Work item
Without including any pictures, write out the data below exactly.

-------- Exercise data

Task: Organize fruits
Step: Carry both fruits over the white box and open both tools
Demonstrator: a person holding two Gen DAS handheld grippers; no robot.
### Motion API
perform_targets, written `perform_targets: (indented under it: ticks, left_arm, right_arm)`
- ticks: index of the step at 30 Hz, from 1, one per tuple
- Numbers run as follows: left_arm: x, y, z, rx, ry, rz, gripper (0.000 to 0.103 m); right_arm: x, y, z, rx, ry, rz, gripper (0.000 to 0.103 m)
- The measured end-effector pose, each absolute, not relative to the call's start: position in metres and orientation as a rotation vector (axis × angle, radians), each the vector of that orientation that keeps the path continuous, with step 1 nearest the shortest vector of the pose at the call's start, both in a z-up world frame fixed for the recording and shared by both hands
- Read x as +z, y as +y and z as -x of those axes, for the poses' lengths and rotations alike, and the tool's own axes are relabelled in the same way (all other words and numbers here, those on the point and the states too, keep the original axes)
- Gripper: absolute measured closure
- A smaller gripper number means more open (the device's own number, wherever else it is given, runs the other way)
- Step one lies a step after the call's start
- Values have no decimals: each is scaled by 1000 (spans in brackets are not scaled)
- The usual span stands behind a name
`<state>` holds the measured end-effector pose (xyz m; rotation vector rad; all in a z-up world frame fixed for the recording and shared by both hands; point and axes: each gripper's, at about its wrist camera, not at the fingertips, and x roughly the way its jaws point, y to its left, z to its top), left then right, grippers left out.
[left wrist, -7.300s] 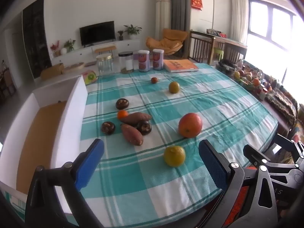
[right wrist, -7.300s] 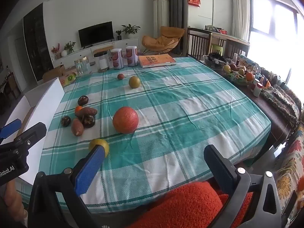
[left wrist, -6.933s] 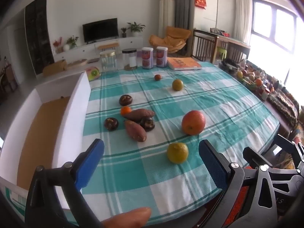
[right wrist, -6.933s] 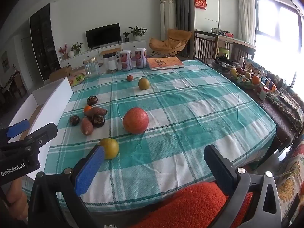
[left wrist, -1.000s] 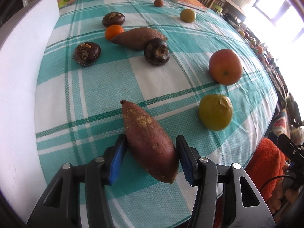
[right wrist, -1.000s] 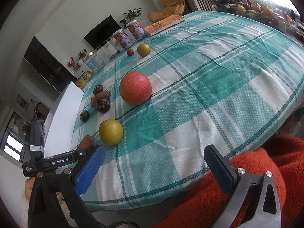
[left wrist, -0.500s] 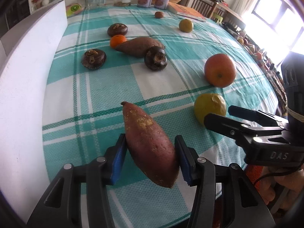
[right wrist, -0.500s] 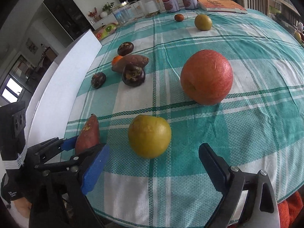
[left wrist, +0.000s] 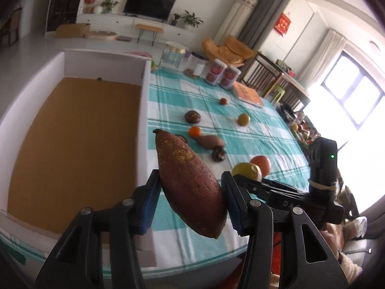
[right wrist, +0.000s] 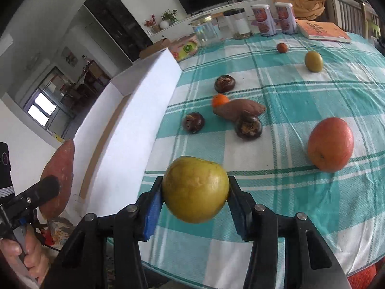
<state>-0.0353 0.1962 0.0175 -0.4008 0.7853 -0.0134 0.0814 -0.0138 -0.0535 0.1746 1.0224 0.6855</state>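
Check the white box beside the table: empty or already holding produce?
Empty as far as visible: the box shows only bare brown floor; its near corner is hidden behind the sweet potato.

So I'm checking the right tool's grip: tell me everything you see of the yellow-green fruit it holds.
The round yellow-green fruit has dull, dimpled skin with faint brown flecks and a shallow dent on top. It sits clamped between the right tool's blue pads, which have just closed on its two sides. It is lifted clear of the teal checked tablecloth, touching nothing else.

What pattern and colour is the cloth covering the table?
The tablecloth is a teal-and-white plaid check, clearest in the right wrist view.
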Motion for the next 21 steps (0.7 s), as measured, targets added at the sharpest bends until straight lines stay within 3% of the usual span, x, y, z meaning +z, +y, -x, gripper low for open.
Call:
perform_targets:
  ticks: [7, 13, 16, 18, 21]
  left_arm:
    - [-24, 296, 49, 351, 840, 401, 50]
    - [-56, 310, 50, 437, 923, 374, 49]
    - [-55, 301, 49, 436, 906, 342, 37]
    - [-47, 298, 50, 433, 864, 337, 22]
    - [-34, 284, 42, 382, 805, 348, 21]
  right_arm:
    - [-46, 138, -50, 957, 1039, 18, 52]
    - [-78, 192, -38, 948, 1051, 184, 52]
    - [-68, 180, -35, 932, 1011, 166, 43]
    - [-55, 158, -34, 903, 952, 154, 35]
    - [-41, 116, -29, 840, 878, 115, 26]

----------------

Output of the exercise
Task: Organize fruits
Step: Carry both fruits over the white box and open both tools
Demonstrator: a person holding two Gen DAS handheld grippers; no robot.
### Motion API
perform_targets, written `perform_targets: (indented under it: ticks, left_arm, right_arm)`
- ticks: index of the step at 30 Hz, from 1, one per tuple
- Numbers run as follows: left_arm: x, y, z, rx, ry, rz, gripper (0.000 to 0.103 m); right_arm: x, y, z, rx, ry, rz, gripper (0.000 to 0.103 m)
- The measured end-effector pose, each absolute, not relative to the call's start: position in metres and orientation as a rotation vector (axis × angle, radians), each the vector of that orientation that keeps the path continuous, with step 1 nearest the shortest vector of the pose at the call's start, both in a z-up world frame fixed for the recording and shared by both hands
- Read x as +z, y as +y and z as -x of those axes, for the poses' lengths and rotations alike, and the tool's own axes are relabelled in the same way (all other words and numbers here, those on the point and the states too, keep the original axes)
- Gripper: absolute measured closure
- A smaller gripper number means more open (the device's own number, wherever else it is given, runs the other way)
- Step one lies a step after the call's start
- Values have no decimals: each is scaled by 1000 (spans in brackets are not scaled)
- The usual span stands behind a name
`<state>` holds the measured end-effector pose (xyz m; rotation vector rad; all in a z-up world frame fixed for the recording and shared by both hands; point and axes: each gripper's, at about its wrist camera, not at the fingertips, and x roughly the way its jaws point, y to its left, z to its top), left then right, grippers left out.
[left wrist, -7.300s] 
[right wrist, -7.300s] 
[left wrist, -6.933s] 
[right wrist, -6.933s] 
[left wrist, -1.000s] 
[right wrist, -1.000s] 
[left wrist, -0.500s] 
[right wrist, -0.500s] 
[left wrist, +0.000s] 
[right wrist, +0.000s] 
<state>-0.0353 0.1962 0.0175 -0.4008 0.7853 -0.0134 0.0814 -0.0138 -0.0535 0.1746 1.0224 0.6855</state>
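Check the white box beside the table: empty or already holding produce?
Empty as far as visible: the box shows only bare brown floor; its near corner is hidden behind the sweet potato.

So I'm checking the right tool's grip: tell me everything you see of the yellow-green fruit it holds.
The round yellow-green fruit has dull, dimpled skin with faint brown flecks and a shallow dent on top. It sits clamped between the right tool's blue pads, which have just closed on its two sides. It is lifted clear of the teal checked tablecloth, touching nothing else.

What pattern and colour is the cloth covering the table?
The tablecloth is a teal-and-white plaid check, clearest in the right wrist view.
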Motion for the next 21 steps (0.7 s), as measured, targets added at the sharpest bends until straight lines stay within 3% of the usual span, x, y, z meaning +z, +y, -x, gripper low for open.
Call:
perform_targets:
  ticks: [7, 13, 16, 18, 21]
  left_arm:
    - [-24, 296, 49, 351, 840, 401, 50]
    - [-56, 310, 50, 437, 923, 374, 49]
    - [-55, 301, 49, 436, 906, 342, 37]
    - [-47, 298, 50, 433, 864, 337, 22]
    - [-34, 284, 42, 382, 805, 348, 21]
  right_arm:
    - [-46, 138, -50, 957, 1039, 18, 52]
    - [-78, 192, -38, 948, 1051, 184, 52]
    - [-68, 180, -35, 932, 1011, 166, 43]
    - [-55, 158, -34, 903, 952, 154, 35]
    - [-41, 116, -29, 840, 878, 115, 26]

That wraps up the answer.